I would use the invisibility to tour some of our more secure government bases and find out what kind of research the U.S. government is really doing. I’d also spend a lot of time in the womens’ locker room.

Ventriloquist-Road Rage Man has been born!

So you’ve been a dick to me? Well then, prepare to reap the whirlwind! Next time you’re behind that car of black guys with the bass up way too loud, you will uncontrollably honk your car horn and yell the N-word at the top of your lungs, then find you are unable to drive away. You will do the same with any pick-up truck showing a confederate flag substituting the N-word for “red neck”. You will also randomly make sexual gestures at children in cars and flip off the clergy. God forbid you drive near a cop, because you will always smash into them while uncontrollably yelling “f*ck you, pig!” until you are tasered or beaten into unconsciousness.

The ability to morph into anybody.

Become the guy hated at work and go in and tell the boss I just did his wife…

Become a judge and tell the bailiff to “Whack his peee pee!”

Go on the evening news as the anchor and play a Bruce Almighty bit…

Become Cecil Adams and proclaim taht the paranormal is an exact science…
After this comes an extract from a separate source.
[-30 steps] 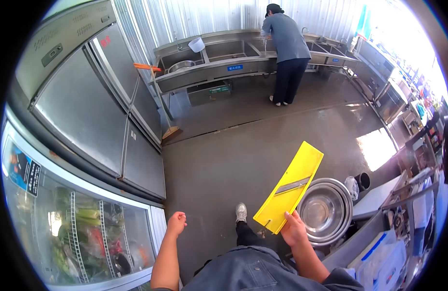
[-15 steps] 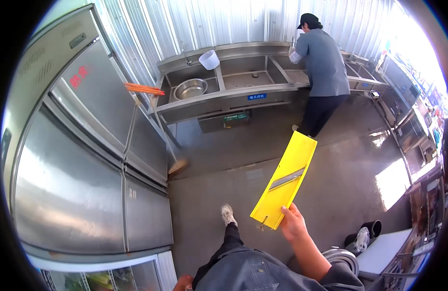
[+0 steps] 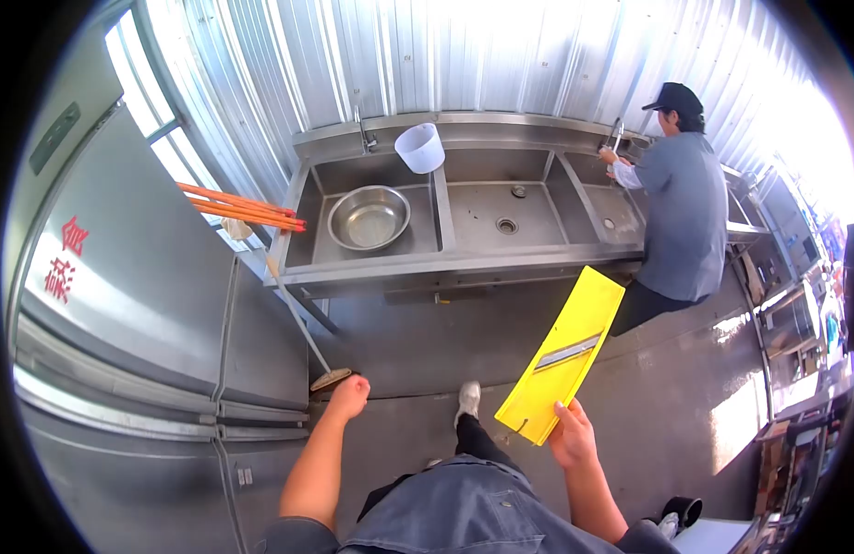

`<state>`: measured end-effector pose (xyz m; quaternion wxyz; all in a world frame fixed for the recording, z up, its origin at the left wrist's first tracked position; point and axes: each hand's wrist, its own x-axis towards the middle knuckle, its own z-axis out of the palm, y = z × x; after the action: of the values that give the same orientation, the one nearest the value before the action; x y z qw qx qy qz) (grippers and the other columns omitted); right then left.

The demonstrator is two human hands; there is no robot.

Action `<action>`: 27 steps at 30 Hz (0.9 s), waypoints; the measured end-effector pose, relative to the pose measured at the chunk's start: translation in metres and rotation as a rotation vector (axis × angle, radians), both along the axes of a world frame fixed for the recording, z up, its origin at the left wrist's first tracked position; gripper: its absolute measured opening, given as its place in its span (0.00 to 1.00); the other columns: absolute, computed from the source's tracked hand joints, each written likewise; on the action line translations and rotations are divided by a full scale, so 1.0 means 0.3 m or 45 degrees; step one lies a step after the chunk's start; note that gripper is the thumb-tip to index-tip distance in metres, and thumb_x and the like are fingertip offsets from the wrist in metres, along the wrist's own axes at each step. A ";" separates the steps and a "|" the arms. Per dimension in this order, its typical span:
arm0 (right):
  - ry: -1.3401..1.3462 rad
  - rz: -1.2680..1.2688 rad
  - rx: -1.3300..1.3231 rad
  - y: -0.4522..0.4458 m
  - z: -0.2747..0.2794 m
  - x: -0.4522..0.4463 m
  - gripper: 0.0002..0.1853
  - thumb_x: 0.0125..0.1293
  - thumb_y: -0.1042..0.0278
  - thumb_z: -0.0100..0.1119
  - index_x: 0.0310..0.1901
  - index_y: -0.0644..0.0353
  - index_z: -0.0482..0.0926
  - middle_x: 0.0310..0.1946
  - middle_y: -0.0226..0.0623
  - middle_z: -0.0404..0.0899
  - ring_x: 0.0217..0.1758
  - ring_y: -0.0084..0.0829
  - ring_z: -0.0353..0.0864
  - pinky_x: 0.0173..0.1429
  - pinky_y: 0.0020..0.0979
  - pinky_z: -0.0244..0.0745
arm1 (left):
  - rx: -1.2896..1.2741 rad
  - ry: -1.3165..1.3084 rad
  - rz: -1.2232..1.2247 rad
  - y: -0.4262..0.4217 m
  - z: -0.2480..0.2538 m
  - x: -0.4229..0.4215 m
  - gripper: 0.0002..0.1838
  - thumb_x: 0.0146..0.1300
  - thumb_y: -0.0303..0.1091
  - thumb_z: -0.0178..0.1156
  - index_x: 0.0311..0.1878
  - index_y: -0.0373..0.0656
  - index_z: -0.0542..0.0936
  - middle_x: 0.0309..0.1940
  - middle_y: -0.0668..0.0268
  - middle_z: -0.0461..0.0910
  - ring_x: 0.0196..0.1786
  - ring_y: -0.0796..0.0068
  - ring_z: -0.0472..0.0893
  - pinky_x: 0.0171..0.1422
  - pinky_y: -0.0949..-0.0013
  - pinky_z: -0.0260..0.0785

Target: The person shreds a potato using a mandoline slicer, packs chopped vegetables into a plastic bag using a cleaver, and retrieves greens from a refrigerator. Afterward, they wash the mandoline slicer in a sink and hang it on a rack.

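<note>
My right hand [image 3: 575,439] grips the lower corner of a yellow mandoline slicer [image 3: 550,380], the thumb on its face. The flat slicer is held up at a slant in front of me, its slanted metal blade facing me. Out to the left, my left hand [image 3: 350,397] is curled into a loose fist with nothing visible in it. It hovers in view beside the head of a broom [image 3: 332,379], well apart from the slicer.
Ahead runs a steel sink [image 3: 454,263] with several basins. A metal bowl [image 3: 394,222] lies in the left basin, and a white bucket [image 3: 420,152] rests by the divider. Orange-red poles [image 3: 247,210] lean left, near a steel refrigerator [image 3: 122,249]. A co-worker [image 3: 681,203] stands at the right basin.
I have come closer to the sink. My left hand has swung up and forward into fuller view. The slicer stays in my right hand. The co-worker's hands now show near the faucet.
</note>
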<state>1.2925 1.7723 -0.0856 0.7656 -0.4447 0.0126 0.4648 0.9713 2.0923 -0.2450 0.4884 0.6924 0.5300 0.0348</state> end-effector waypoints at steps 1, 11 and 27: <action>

Become Paris Hilton and announce I’m “Born again!”…
BWAAAA HHAAAA HHAAA!!!

later, Tom.

I would like the superpower that, whenever I buy something, I can just reach into my pocket and find the exact sum in there. Buying a Mercedes? Reach into my packet and pull out a nice stack of hundred dollar bills. Buying a mansion in Malibu? Keep on pulling money out of my pocket until it’s all there on the table. Walk into an expensive art gallery looking like a bum, and say I want to be that painting there on the wall. The owner says “excuse me, but I don’t think you can afford that” - then his sneer turns into a look of amazement as I pull the money out, then I say “I would’ve bought it, but you were rude and condescending, I’ve changed my mind” and walk out of there.

Walk into a store, any store (let’s say an Apple store, or a big department store like Bloomingdale’s) and say “I am buying everything in this store. Ring it up!”